Atlantia, which announced in May its proposal to acquire Abertis to create the world’s largest toll-road operator, formally launched the cash-and-shares offer on Tuesday, a day after receiving the go-ahead from the Spanish market regulator.

The start of the offer period, which runs until Oct. 24, puts pressure on potential counter-bidder ACS (ACS.MC), the Spanish construction group, to show its hand.

Under Spanish rules ACS, which said in July it was considering making its own offer for Abertis, has until Oct. 19 to present an alternative proposal.

“The clock starts ticking for ACS,” Kepler Cheuvreux analyst Joaquin Ferrer said in a note, cutting the broker’s rating on the stock to a “hold” from a “buy” due to the possibility of a bidding war between Atlantia and ACS.

Atlantia’s shares were down 1.1 percent at 27.46 euros at 1406 GMT. Shares in ACS, which declined to comment, were down 1 percent at 30.51 euros while shares in Abertis were down 0.1 percent at 17.33 euros.

Atlantia is offering 16.50 euros in cash or 0.697 Atlantia shares for each Abertis share. But the offer is conditional on shareholders owning between 10 percent and 23 percent of the Spanish company’s capital accepting the share offer.

POLITICAL UNCERTAINTY

At current market prices Atlantia will spend between 16.6 billion and 17 billion euros to buy Abertis. Back in May the deal was worth just over 16 billion euros but Atlantia’s shares have risen 12 percent since then.

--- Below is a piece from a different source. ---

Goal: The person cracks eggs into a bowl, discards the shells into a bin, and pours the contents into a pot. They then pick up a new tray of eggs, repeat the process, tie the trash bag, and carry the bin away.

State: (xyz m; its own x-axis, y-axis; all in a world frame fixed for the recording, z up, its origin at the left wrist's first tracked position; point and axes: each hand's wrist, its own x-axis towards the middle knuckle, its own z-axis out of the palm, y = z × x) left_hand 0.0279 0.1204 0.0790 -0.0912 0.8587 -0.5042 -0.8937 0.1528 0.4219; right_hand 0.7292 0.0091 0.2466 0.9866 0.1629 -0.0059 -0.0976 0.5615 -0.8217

Spanish media reports have said ACS was considering an all-cash offer at 17 euros per share for Abertis and would team up with infrastructure and investment funds to raise the money needed to pay cash.

Political uncertainty over the situation in Catalonia, where the local government was considering the possibility of unilaterally declaring independence from Spain later on Tuesday, could also complicate any deal.

Abertis is based in Barcelona and its top shareholder is Criteria Caixa, the financial arm of a politically connected and powerful banking foundation that controls Caixabank (CABK.MC), one of Catalonia’s biggest lenders.

However, the company’s board on Monday agreed to relocate its head office to Madrid, joining a business exodus from the region. ACS is based in Madrid and its chairman Florentino Perez is also at the helm of soccer club Real Madrid.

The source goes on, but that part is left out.